Офицеры, стоящие с обеих сторон, подтолкнули меня к лифту. Ближе к ней мне уже не оказаться.

— Эван? — мое имя прозвучало как мольба из ее уст.

В ответ я мог только смотреть на нее.

— Что... что случилось? — спросила она, как будто у меня был ответ, который имел хоть какой-то смысл.

У меня его не было. И, возможно, никогда не будет.

Я отвернулся от нее, когда они стали заталкивать меня в лифт. Конечно, не было никакой очевидной причины для всего, что я сделал. Я даже сам этого не мог понять, как же тогда сможет это понять кто-нибудь еще? Им лучше поговорить с собакой.

— Лиа! — я повернулся к ней и встретился с ней глазами. — Возьми О́дина, пожалуйста. Пожалуйста, возьми его с собой – убедись, что с ним все будет в порядке. Пожалуйста? Сделаешь это? Пожалуйста?

— Хорошо, — тихо ответила она.

— Позволь ей, — стал умолять я парня, держащего меня за левую руку. — Пусть она заберет мою собаку, хорошо?

Он ничего не сказал.

— Что вы собираетесь с ним делать? — потребовал я, когда меня подтолкнули в сторону лифта. — Пусть она заберет его! Пожалуйста!

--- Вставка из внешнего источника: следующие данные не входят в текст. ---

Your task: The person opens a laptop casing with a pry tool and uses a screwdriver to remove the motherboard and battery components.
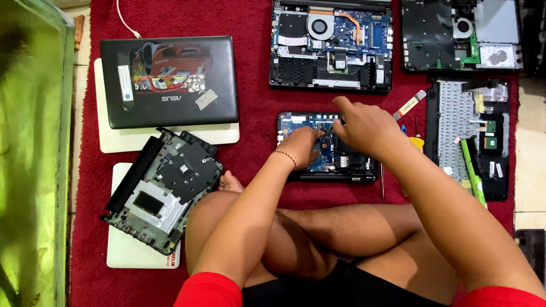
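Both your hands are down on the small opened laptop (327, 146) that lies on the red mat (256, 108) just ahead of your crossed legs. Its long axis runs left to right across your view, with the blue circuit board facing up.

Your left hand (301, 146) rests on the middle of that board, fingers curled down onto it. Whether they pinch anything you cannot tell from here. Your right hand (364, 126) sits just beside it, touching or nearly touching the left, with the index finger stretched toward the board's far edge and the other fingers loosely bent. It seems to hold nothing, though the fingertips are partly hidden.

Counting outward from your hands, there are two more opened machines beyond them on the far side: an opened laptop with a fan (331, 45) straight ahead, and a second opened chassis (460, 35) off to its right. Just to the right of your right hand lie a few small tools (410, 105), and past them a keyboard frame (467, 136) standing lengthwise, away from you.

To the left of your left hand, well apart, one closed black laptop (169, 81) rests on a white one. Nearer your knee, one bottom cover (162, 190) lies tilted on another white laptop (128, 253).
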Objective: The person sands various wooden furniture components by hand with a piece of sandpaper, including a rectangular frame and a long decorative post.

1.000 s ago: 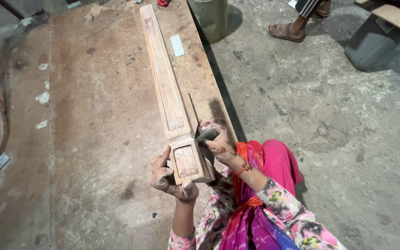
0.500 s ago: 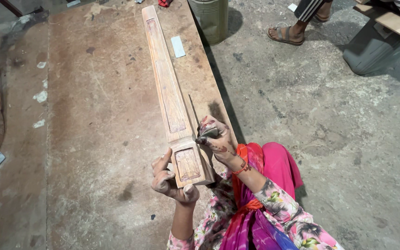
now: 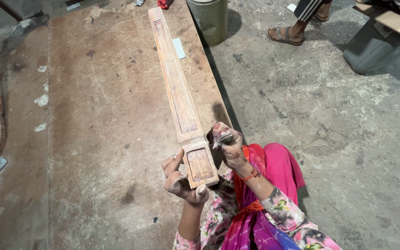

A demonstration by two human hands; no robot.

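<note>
View from my head, looking down at the worktop. My left hand (image 3: pixel 180 181) grasps the near, broader end of a long, tapering brown wooden post with recessed carved panels (image 3: pixel 178 95); the thumb lies along its left edge and the fingertips curl up under its bottom end. The post lies lengthwise on the low, stained brown wooden workbench (image 3: pixel 93 120), its narrow end pointing away from me toward the far edge. My right hand (image 3: pixel 227 144), smeared with dark stain, is clenched around a small piece of grey abrasive sheet (image 3: pixel 223 139), just beside the right edge of the post's square end panel; whether it touches the wood I cannot tell. A red bangle (image 3: pixel 251 175) sits on my right wrist, above a floral sleeve (image 3: pixel 287 216) and pink clothing (image 3: pixel 278 166). A small pale rectangular strip (image 3: pixel 178 48) lies on the bench just right of the post. Beyond the bench, on the grey concrete floor (image 3: pixel 320 120), stand a green metal can (image 3: pixel 211 18) and, further right, another person's sandalled foot (image 3: pixel 284 34).
</note>
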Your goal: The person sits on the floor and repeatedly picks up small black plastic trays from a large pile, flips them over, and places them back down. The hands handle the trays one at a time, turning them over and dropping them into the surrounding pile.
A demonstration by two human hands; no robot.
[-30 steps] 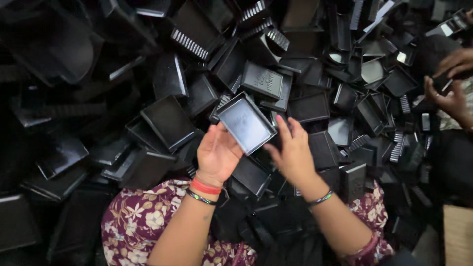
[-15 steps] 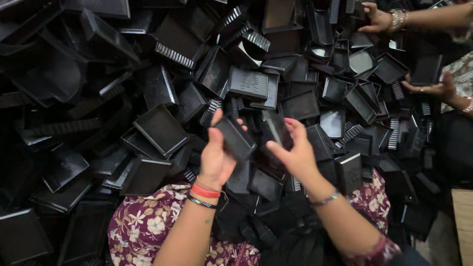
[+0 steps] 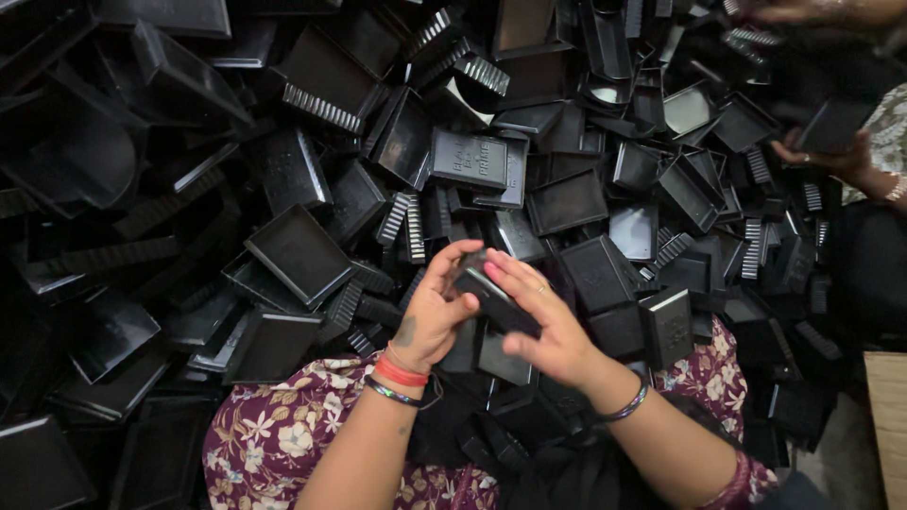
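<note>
My left hand [image 3: 433, 316] and my right hand [image 3: 540, 321] are pressed together around a small black plastic box [image 3: 493, 297], low in the middle of the head view. The left fingers curl over its near end and the right palm covers its side. The box is held just above my lap, over a heap of similar black plastic trays and lids [image 3: 300, 253]. Red and dark bangles circle my left wrist, a dark bangle my right.
Black trays, lids and ribbed comb-like parts [image 3: 406, 227] cover the whole surface around me. Another person's hand [image 3: 831, 151] holds a black tray at the right edge, and a second hand [image 3: 803, 11] shows at the top right. My floral-clothed knees [image 3: 274, 444] sit below.
My hands drew back toward my lap. A second ago they held one flat open tray; then two separate pieces; now they close on a single closed box.
</note>
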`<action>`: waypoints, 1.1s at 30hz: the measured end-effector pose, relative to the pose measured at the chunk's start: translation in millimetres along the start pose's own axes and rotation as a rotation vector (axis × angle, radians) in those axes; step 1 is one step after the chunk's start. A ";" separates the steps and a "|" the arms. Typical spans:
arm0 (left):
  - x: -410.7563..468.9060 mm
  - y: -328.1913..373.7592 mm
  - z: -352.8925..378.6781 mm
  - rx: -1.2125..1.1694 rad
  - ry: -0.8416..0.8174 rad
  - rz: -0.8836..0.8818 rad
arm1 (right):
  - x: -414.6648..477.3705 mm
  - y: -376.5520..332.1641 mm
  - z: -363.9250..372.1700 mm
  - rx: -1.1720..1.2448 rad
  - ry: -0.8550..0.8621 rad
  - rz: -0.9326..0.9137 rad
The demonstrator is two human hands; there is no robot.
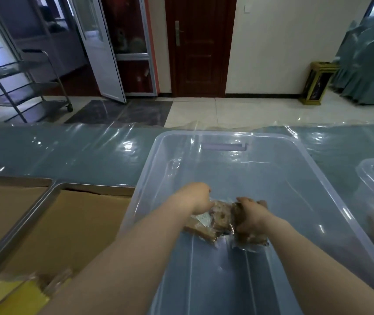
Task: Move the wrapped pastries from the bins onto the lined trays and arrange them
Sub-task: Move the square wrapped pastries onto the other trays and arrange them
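So, pastries: brown film-wrapped pastries (221, 218), on floor of clear plastic bin (226, 133), mid-bin.
Left hand (200, 201): pinches wrap edge, inside bin.
Right hand (250, 214): curled round another pack, inside bin.
Handling: probably light, soft, crushable; slick film, so hold sides gently.
Tray: paper-lined steel tray (90, 186), just left of bin.

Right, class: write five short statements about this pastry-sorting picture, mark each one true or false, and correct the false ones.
1. The left hand and right hand are both on the wrapped pastries. True.
2. The wrapped pastries lie on the paper-lined tray. False: they are inside the clear plastic bin.
3. The paper-lined tray sits to the right of the clear plastic bin. False: it is on the left.
4. A second clear bin shows at the right edge. True.
5. A metal trolley stands on the floor at the back left. True.
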State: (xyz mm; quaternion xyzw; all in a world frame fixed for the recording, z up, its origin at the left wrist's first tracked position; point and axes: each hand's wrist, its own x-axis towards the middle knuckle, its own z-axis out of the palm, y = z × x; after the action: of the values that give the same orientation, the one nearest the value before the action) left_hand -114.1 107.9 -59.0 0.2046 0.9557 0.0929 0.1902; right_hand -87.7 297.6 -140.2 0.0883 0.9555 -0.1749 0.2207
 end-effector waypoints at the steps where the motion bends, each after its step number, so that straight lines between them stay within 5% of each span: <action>1: 9.0 -4.9 11.2 0.028 -0.018 -0.051 | 0.9 1.3 2.2 -0.012 -0.002 -0.002; 6: 26.7 -21.8 72.2 0.206 -0.014 -0.081 | 1.9 -9.2 6.6 -0.426 0.097 -0.102; 13: 34.6 -23.9 75.4 0.297 0.100 -0.163 | 13.2 -11.7 11.1 -0.480 0.172 -0.110; 19: 18.0 -14.0 72.5 0.413 0.041 -0.322 | -2.2 -19.7 7.1 -0.574 0.212 -0.023; 24: -4.6 5.4 34.8 0.109 0.062 -0.208 | -42.4 -16.0 -17.0 -0.391 0.145 0.027; 33: -107.2 2.8 -62.6 -0.089 0.516 0.070 | -149.1 -68.6 -91.2 -0.088 0.491 -0.024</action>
State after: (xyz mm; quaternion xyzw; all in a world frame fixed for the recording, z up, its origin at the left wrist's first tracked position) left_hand -47.8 58.5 33.7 0.1987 0.9598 0.1905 -0.0543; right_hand -8.0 254.6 24.3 0.1071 0.9881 -0.1093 -0.0165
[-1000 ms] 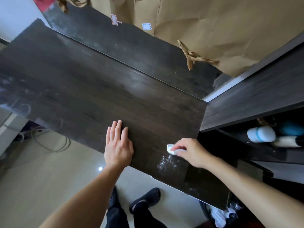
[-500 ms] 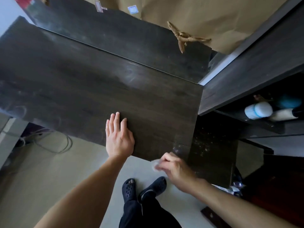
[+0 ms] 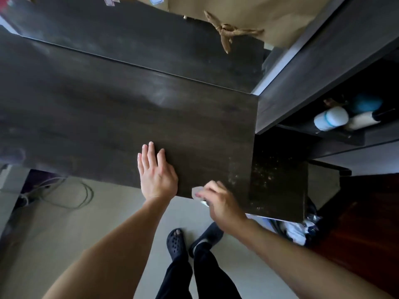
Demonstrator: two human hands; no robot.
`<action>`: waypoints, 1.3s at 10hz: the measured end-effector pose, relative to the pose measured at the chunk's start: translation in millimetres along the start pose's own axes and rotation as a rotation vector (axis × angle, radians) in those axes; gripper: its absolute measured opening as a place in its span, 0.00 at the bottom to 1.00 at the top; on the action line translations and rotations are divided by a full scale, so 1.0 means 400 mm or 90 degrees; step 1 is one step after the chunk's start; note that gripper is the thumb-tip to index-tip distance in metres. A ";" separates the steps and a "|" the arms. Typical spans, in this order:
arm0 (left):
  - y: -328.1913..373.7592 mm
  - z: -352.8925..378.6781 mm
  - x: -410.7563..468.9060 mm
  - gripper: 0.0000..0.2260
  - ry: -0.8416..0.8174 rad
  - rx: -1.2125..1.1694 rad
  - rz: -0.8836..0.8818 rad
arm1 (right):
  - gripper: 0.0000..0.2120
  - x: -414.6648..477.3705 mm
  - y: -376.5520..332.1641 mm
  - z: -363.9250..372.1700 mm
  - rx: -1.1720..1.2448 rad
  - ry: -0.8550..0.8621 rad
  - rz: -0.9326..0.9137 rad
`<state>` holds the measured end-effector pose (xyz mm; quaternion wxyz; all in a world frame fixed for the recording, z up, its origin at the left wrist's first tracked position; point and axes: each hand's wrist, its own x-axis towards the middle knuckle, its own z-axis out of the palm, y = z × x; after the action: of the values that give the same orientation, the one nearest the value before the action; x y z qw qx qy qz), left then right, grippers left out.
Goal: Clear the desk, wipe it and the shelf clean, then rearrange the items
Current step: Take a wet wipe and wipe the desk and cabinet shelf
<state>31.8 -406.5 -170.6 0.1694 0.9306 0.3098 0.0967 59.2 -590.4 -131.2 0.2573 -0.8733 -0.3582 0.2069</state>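
The dark wooden desk (image 3: 129, 117) fills the middle of the view, bare of items. My left hand (image 3: 156, 172) lies flat on it near the front edge, fingers together and pointing away from me. My right hand (image 3: 218, 199) is at the front edge, closed around a small white wipe (image 3: 197, 192) that pokes out past the fingers. Pale dust specks (image 3: 234, 178) lie on the desk just right of that hand. A dark shelf unit (image 3: 323, 67) stands to the right of the desk.
A white bottle with a blue band (image 3: 331, 120) and other containers lie on the shelf. Brown paper bags (image 3: 248, 14) lean behind the desk. Cables (image 3: 64, 193) lie on the floor at left. A lower dusty surface (image 3: 278, 182) adjoins the desk; a bag of rubbish (image 3: 302, 229) sits below it.
My right hand with the wipe swept from the dusty patch on the desk back toward me to the front edge. The left hand stayed flat on the desk. The view tilted down.
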 end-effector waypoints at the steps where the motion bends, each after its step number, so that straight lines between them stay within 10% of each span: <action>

— Все будет хорошо, лейтенант, — сказал офицер с круглым лицом, подходя ко мне. — С собакой все в порядке, и после небольшого оформления мы убедимся, чтобы он, в конечном итоге, оказался в руках этой молодой леди. Согласен?

Я кивнул.

Мои глаза снова встретились с Лиа, и я увидел, как одна слезинка сбегает с ее ресниц и катится по щеке. Необходимость стереть эту слезу была просто невыносимой, но я не мог даже шевельнуться.

— Извини, — прошептал я.

Ее зубы вонзились в нижнюю губу, и когда она снова прошептала мое имя, из глаз полилось еще больше слез.

— Я позабочусь об О́дине, — сказала она. — Я...я разберусь с этим. Тебе просто нужно... тебе нужно…

Ее голос затих, и я улыбнулся ей одним уголком рта за заботу. Мне не нужно было ничего кроме того, что обещал сделать Моретти – пристрелить меня.

Предполагалось, что они убьют меня. Зачем я перестал стрелять? Ведь если бы я не остановился, они бы меня прикончили. Взгляд назад на Лиа снова дал мне ответ – я не мог продолжать стрелять, зная, что она была поблизости.

Больше ничего нельзя было поделать, и никакая моя обычная тактика не сможет удержать меня от того, чтобы постоянно не думать о ней. Я увидел ее снова, это уже больше не просто воспоминание, я чувствовал ее присутствие. Даже когда сотрудники полиции блокировали нас от физического контакта, казалось, что мы касались друг друга.

Мне не нужно было прикасаться к ней – я чувствовал ее присутствие в холле.

Я чувствовал ее все время; с того момента, как она села в автобус, чтобы увидеться со своей матерью, и до того, как наши глаза встретились в холле. Возможно, я мог бы найти несколько способов затолкать ее в самые дальние уголки моей памяти, но я знал, что она всегда была там. Как будто она была внутри меня, и никуда не исчезала, где бы я ни оказывался.